There exists a blight that is crippling New Eden. Even under the watchful eyes of Concord, there is a darkness creeping into the Empire space that threatens to break the foundation of the cluster. I speak of course of the non-consensual player versus player activities, popularly known as ganking. Let us look at the plight of the wide eyed carebear, the victim of such slaughter.

Here we see Sara, a hard working miner. She’s putting laser to asteroid and supplying the masses of New Eden with its lifeblood, namely ores and minerals. The work is long and often tedious but Sara soldiers through all obstacles, knowing that she is providing the mean of freedom for every capsuleer. Unfortunately, there lurks a predator in Sara’s midst. His hunger is insatiable. His aptitude for violence and destruction has led him to this backwater in search of tears. Not just any tears, though. This predator is after a special variety, the sort that only can be stolen from the fresh corpse of a previously unmolested miner.
And so our faceless fiend strikes. Sara is blindsided by the assault. The villain restrains Sara by means of his warp scrambler, making escape all but impossible for our persecuted carebear. The slaughter then begins. The attack cycles up his Hurricane’s weapons, thrusting shards of fiery death deep in through Sara’s shield. Alas, Sara’s Retriever is minimally tanked and leaving her naked hull exposed. Our scoundrel now fires of a snide remark in local before plunging through Sara’s last bit of hit points and reduces her to a battered wreck on the New Eden landscape.

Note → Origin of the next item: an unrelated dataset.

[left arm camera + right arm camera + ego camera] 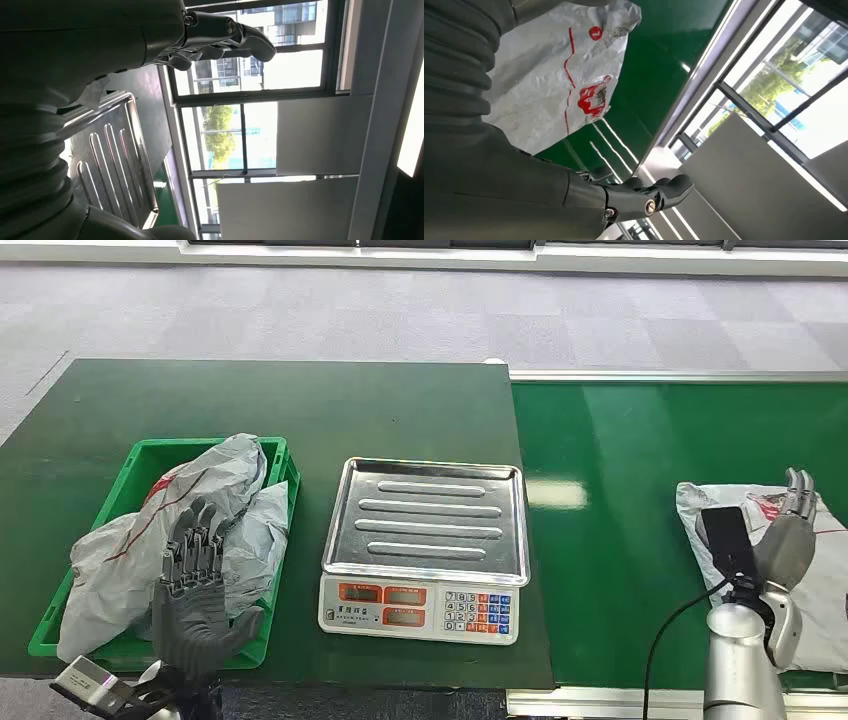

Sadly, Sara’s ordeal is not an uncommon story. There are many miners and mission runners that suffer the same non-consensual combat, nay butchery at the hands of these tear pillagers. And thus comes into play my modest proposal. Carebears have neither the ISK nor the combat skills to bring the fight to these criminals, thus my proposal is of a different sort. The one possession bears have in abundance is other carebears. Whether because of financial incentive or a baser instinct of survival, carebears often band together. Using their numbers to their advantage, I propose that the few be sacrificed to save the many. That is to say, a few carebears would be indentured to a ganker in order to sate his lust for tears, leaving the other bears out of harm’s way. It would be hoped that with a fresh supply of the sweetest tears, the likes of which can only be produced by the most innocent and naïve of carebears, ganker’s appetites would be satisfied, thus allowing other carebears to go about their business as the backbone of the New Eden economy.

Let it not be said that there other solutions, for such a great dilemma requires an equally great solution. The talk of creating more lasting consequences for ganking or establishing legitimate markets for bears to find mercenaries to defend them is simply nonsense. They simply do not address the source of the solution. Thus I put forward a modest proposal, so that the many may go about New Eden unfettered.

Author’s Note: In case you were unaware of the implications of the title, this was satire. In the midst of the current debate in the Eve blogosphere over ganking and other high sec PVP, I saw the opportunity to pay homage to the Jonathan Smith essay of the same name while also expressing my opinion on the matter.